Potential Risks and Ongoing Challenges​

  • Data Privacy and Re-identification: Concerns around the protection of children’s data are valid. Pediatric populations are inherently more identifiable, and breaches could have enduring consequences. Fixing age bias must not come at the expense of patient confidentiality and safety.
  • Technical Barriers to Anonymization: Effective anonymization of pediatric imaging data, particularly for rare diseases or small cohorts, remains a work in progress. There is a risk that well-meaning calls for data sharing could inadvertently increase the risk of breaches without robust technical safeguards.
  • Unintended Model Failures: Overreliance on AI models that lack pediatric training may widen health disparities if not accompanied by ongoing clinical oversight. The dangers of “off-label” AI use are compounded in resource-limited settings, where specialist review may not be readily available.
  • Lagging Policy Response: Regulatory bodies are often slower to react than the pace of technical innovation. Even as professional organizations raise awareness and form working groups, concrete guidance, and enforcement around pediatric AI are only beginning to evolve.

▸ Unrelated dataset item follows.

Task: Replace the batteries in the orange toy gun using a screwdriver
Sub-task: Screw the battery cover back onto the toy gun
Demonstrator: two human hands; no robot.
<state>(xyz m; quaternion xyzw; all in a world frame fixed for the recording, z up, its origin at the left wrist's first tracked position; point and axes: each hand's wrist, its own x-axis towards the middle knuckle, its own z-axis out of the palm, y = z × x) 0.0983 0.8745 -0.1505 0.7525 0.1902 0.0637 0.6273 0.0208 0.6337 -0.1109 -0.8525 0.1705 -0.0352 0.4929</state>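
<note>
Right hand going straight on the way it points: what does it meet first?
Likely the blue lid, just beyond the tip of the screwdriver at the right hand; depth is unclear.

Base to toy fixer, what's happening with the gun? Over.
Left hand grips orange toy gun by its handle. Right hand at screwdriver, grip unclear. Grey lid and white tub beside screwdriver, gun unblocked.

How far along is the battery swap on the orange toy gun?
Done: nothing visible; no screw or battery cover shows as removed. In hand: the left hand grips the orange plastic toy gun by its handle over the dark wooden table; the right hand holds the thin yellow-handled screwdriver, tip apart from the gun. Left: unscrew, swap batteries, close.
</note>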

The Case for Investment and Collaboration​

If the current trajectory continues unchecked, biomedical AI will amplify existing health inequalities, leaving children behind in a field that promises health transformation for all. However, the solutions are within reach.
  • Data Collection Initiatives: Dedicated programs to collect pediatric medical imaging data—safely and ethically—are an essential first step. Such initiatives require international collaboration, adequate funding, and community engagement to balance privacy with scientific progress.
  • Standardized Data Annotation: Mandating or incentivizing the reporting of key demographic variables, including age, can improve transparency and support downstream pediatric research.
  • Open, Consent-Driven Data Sharing: New models of data governance, such as federated learning and synthetic data generation, offer ways to share the benefits of large datasets without exposing individual identities. Patient consent frameworks should evolve to promote participation and trust, especially among caregivers and young patients.
  • Multistakeholder Partnerships: Solving the age bias in biomedical AI will require the combined efforts of researchers, clinicians, technology firms, policy makers, and patient advocacy groups. Only through aligned action can the goal of equitable AI in healthcare be achieved.

Conclusion: Towards Age-Inclusive Medical AI​

The rapid integration of AI into medical imaging and diagnostics is reshaping health care as we know it. Yet the evidence is clear: children are being left behind, disproportionately excluded from the data that underpins AI-driven medicine. This lack of pediatric representation—less than 1% of public imaging data despite representing a quarter of the global population—threatens not just the equity but the safety of these technological advances.
Addressing age bias in biomedical AI will not be simple. It demands sustained investment, creative privacy solutions, and a commitment to transparency at every level of the research process. Regulatory action and public advocacy are essential, but only the beginning. Ultimately, to realize the full promise of AI in healthcare, it must serve—and safeguard—patients of all ages, not just the adult majority.
The call to action is urgent. Equal access to cutting-edge medicine should be a right, not a privilege. For AI to fulfill its transformative potential, children must be seen, represented, and protected within the datasets and models shaping the future of medicine. Only then can biomedical AI truly claim to be for everyone.